• [Problem]: In your copy of the entries below, keep every word exactly and leave out all images.
━━━━━ Data extract
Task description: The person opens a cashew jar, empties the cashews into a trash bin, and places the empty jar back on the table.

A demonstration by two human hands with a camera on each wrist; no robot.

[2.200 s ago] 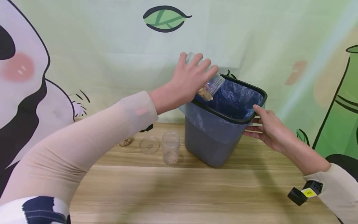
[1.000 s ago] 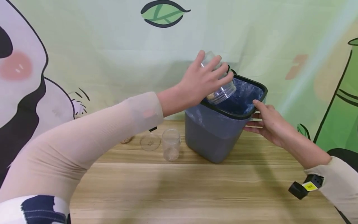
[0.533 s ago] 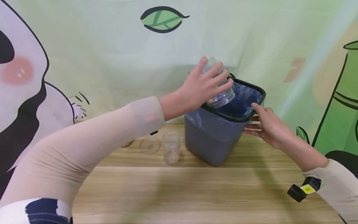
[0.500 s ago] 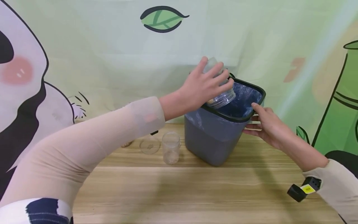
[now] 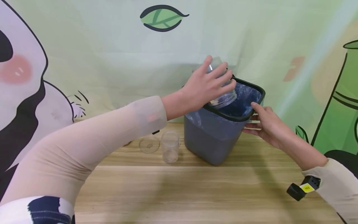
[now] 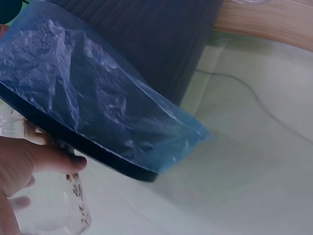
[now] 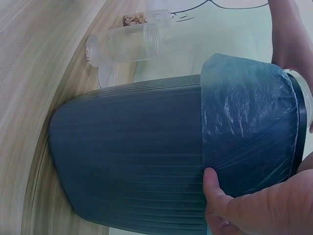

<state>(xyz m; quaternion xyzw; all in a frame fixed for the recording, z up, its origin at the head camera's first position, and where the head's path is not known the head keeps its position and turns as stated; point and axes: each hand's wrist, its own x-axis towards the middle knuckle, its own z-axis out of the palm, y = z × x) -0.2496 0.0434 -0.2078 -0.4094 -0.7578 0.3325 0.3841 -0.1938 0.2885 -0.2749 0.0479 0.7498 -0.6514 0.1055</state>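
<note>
My left hand (image 5: 202, 85) grips a clear jar (image 5: 227, 100), tipped mouth-down over the opening of a grey trash bin (image 5: 215, 140). A few pale pieces show near the jar's mouth, and brown crumbs cling to its wall in the left wrist view. A blue liner bag (image 7: 249, 122) is folded over the bin's black rim. At the bin's right side my right hand (image 5: 271, 127) holds the rim, thumb on top and fingers below on the outside. The right wrist view shows those fingers against the bag's folded edge.
An open clear jar (image 5: 170, 147) stands on the wooden table left of the bin, beside a clear round lid (image 5: 149, 144). Farther left, mostly behind the left sleeve, is a jar of nuts (image 7: 135, 19). A printed cloth backdrop (image 5: 112, 46) hangs behind.
Over the last two seconds my left hand has moved right and tipped the jar further down into the bin's opening. Fewer pale pieces show in its mouth. The right hand stays at the rim.
</note>
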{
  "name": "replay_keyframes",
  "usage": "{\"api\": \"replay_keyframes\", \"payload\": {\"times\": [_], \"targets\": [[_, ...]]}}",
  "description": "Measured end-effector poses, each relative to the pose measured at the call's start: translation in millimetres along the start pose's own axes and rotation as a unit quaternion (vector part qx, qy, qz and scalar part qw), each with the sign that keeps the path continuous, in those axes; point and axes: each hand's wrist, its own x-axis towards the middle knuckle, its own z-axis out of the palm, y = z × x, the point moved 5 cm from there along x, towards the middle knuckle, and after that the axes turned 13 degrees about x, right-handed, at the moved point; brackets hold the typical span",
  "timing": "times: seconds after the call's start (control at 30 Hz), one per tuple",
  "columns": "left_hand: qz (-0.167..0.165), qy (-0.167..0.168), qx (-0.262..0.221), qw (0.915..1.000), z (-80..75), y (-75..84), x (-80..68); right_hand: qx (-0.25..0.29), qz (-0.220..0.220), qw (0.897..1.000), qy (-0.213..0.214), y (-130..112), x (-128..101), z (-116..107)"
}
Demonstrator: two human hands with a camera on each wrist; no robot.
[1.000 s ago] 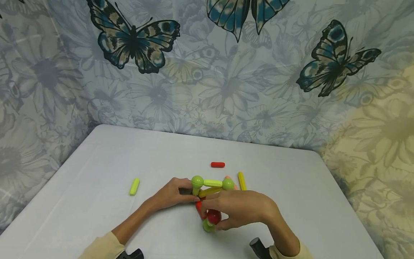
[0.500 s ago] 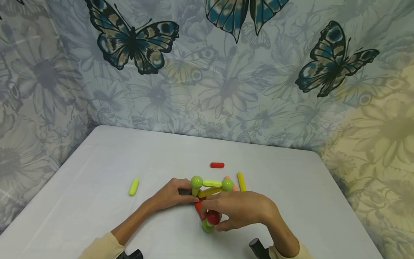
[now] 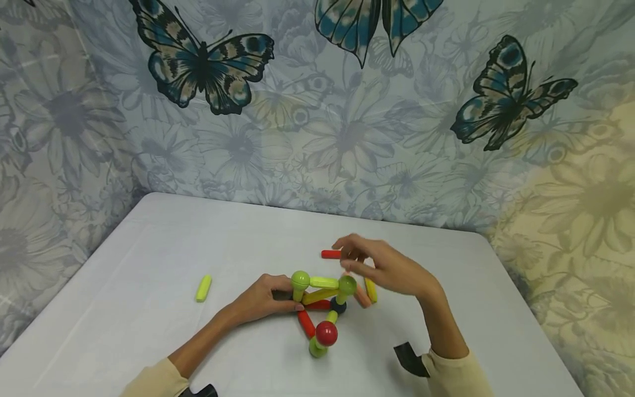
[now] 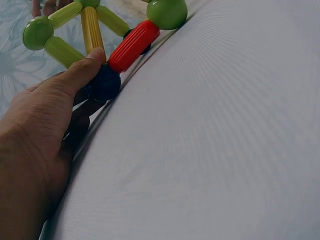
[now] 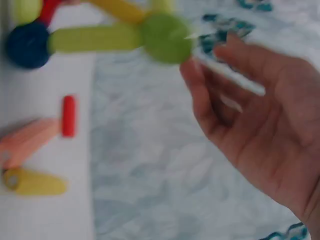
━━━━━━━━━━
• [Result of this exercise]:
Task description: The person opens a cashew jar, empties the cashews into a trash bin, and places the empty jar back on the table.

A demonstration by two human hands with a camera on each wrist; no robot.

[2.200 s ago] 
[1.000 s ago] 
[0.533 s ago] 
[0.500 s ago] 
[now] 
[now] 
[now] 

<state>(xyz m; quaternion xyzw; all in a frame fixed for the recording, z up, its origin at the head camera's first position, and where the head's path is not known the head keeps its position and turns as stated; point and axes: each hand's wrist, its own x-axis towards the middle knuckle, its own z-axis out of the palm, y = z × x) -0.2496 0.0434 -0.2078 -0.4094 -0.7578 0.3325 0.3841 -0.1938 0.2885 -0.2749 0.0479 0.7498 -0.6514 0.1055</state>
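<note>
My left hand (image 5: 202, 85) grips a clear jar (image 5: 227, 100), tipped mouth-down over the opening of a grey trash bin (image 5: 215, 140). A few pale pieces show near the jar's mouth, and brown crumbs cling to its wall in the left wrist view. A blue liner bag (image 7: 249, 122) is folded over the bin's black rim. At the bin's right side my right hand (image 5: 271, 127) holds the rim, thumb on top and fingers below on the outside. The right wrist view shows those fingers against the bag's folded edge.
An open clear jar (image 5: 170, 147) stands on the wooden table left of the bin, beside a clear round lid (image 5: 149, 144). Farther left, mostly behind the left sleeve, is a jar of nuts (image 7: 135, 19). A printed cloth backdrop (image 5: 112, 46) hangs behind.
Over the last two seconds my left hand has moved right and tipped the jar further down into the bin's opening. Fewer pale pieces show in its mouth. The right hand stays at the rim.
</note>
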{
  "name": "replay_keyframes",
  "usage": "{\"api\": \"replay_keyframes\", \"payload\": {\"times\": [_], \"targets\": [[_, ...]]}}",
  "description": "Measured end-effector poses, each relative to the pose measured at the call's start: translation in millimetres along the start pose's own axes and rotation as a unit quaternion (vector part qx, qy, qz and scalar part qw), each with the sign that keeps the path continuous, in those axes; point and axes: each hand's wrist, its own x-axis towards the middle knuckle, its own z-axis out of the palm, y = z × x, the point moved 5 cm from there along x, towards the middle knuckle, and after that the axes turned 13 degrees about x, right-handed, at the moved point; brackets hold the typical span",
  "timing": "times: seconds after the call's start (control at 30 Hz), one per tuple",
  "columns": "left_hand: qz (-0.167..0.165), qy (-0.167..0.168), qx (-0.262..0.221), qw (0.915..1.000), z (-80..75), y (-75..84), x (-80..68); right_hand: qx (-0.25..0.29), qz (-0.220..0.220), qw (0.897..1.000), qy (-0.213..0.214), y (-130..112), x (-128..101), z (-116..107)"
}
Demonstrator: two human hands with a camera on each wrist; no robot.
[1.000 s ago] 
[0.500 s ago] 
[now] 
[now] 
[now] 

The exercise output is complete.